Mis padres perdieron la razón. Tras tres años de encarcelamiento maoísta, las exuberancias capitalistas les afectaron peligrosamente. La fiebre que se apoderó de ellos no les abandonó ni un instante.
—Hay que salir cada noche —dijo mi padre.
Hubo que verlo todo, escucharlo todo, probarlo todo, beberlo todo, comerlo todo. Juliette y yo siempre formábamos parte de la expedición. Después de los conciertos o de los musicales, nos reuníamos en el restaurante, sentados ante unos bistecs más grandes que nosotras, y en el cabaret, escuchando cantantes y bebiendo bourbon. Nuestros padres consideraron que había que vestirnos para semejantes circunstancias y nos compraron pieles sintéticas.
Juliette y yo no dábamos crédito a tanto fasto. Nos emborrachábamos envolviéndonos en las estolas, morreábamos el cristal que nos separaba de los arenques vivos.

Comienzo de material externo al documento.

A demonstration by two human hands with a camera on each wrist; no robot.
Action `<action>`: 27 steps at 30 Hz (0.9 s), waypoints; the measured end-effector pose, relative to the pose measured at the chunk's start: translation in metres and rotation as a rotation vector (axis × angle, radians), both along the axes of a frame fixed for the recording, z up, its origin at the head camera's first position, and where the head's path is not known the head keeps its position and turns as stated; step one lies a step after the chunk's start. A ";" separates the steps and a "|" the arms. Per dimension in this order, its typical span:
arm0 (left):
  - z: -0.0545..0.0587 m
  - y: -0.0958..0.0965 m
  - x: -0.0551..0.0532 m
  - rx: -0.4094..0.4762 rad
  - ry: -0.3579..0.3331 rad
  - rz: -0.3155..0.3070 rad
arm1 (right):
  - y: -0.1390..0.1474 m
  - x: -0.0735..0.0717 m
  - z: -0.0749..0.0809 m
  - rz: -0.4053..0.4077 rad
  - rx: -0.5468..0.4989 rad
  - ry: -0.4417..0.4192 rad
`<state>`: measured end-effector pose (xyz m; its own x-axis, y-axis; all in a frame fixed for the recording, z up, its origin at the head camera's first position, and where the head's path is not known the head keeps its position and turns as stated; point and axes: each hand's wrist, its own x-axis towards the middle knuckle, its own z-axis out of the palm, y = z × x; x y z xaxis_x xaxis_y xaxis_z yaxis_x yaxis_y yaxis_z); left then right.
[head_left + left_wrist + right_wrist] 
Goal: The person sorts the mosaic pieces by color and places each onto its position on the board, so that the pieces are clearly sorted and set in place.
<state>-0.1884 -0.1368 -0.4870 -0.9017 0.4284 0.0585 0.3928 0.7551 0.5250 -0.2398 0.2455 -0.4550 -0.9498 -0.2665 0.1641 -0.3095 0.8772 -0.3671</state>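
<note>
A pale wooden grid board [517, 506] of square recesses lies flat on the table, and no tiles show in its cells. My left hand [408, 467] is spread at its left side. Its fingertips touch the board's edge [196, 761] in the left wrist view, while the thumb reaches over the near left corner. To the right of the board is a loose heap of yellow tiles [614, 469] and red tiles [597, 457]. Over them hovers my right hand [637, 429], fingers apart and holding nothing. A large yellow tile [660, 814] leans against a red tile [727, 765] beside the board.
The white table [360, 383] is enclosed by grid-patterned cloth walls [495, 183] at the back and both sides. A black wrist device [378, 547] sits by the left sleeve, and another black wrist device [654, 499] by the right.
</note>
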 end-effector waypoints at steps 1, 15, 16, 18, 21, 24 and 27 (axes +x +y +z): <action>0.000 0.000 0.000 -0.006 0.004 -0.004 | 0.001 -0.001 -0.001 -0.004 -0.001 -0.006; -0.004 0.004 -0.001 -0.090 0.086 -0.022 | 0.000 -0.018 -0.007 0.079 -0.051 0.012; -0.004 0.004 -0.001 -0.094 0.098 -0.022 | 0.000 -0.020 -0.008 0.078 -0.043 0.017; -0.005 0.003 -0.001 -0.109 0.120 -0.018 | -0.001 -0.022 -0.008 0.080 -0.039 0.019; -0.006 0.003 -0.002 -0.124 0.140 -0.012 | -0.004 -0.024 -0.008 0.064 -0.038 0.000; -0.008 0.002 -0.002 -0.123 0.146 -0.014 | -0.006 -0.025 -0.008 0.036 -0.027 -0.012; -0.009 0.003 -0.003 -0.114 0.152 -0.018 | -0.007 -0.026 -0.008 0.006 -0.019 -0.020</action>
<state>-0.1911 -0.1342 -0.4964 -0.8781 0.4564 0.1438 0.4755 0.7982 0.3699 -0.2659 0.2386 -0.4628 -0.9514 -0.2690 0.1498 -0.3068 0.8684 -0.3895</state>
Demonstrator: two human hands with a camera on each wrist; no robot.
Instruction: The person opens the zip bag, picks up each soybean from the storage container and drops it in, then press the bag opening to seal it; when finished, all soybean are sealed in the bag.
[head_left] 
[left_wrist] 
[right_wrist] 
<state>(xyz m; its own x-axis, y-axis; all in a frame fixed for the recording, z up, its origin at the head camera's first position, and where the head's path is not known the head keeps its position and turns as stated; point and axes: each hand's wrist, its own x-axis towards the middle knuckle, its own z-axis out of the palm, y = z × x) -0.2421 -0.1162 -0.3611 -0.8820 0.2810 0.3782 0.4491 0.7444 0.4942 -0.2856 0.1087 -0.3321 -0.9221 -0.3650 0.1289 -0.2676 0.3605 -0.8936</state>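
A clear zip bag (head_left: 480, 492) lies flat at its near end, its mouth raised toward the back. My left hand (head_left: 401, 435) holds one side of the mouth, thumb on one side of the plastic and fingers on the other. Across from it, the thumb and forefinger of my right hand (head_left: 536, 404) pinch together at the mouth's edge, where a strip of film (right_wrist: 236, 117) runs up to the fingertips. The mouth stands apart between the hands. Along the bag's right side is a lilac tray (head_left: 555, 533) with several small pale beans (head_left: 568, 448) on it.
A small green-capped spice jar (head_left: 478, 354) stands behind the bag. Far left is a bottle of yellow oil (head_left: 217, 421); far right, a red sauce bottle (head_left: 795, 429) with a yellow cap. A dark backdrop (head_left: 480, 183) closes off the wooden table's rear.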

Una noche, el espectáculo fue un ballet: descubrí que el cuerpo podía servir para volar. Mi hermana y yo, a una sola voz, decretamos nuestra vocación de estrellas: nos matricularon en una famosa escuela de baile.
Ya de madrugada, un taxi amarillo devolvía al redil a cuatro belgas ebrios que miraban el cielo.
—Esto es vida —decía mi madre.
Inge se negaba a acompañarnos. «Sólo me gusta el cine y estoy a régimen», decía. Tenía su vida nocturna y en su habitación un póster de Robert Redford que miraba con expresión lánguida.
—¿Qué tiene él que no tenga yo? —le pregunté, con las manos en las caderas.
Sonrió y me dio un beso. Me quería mucho.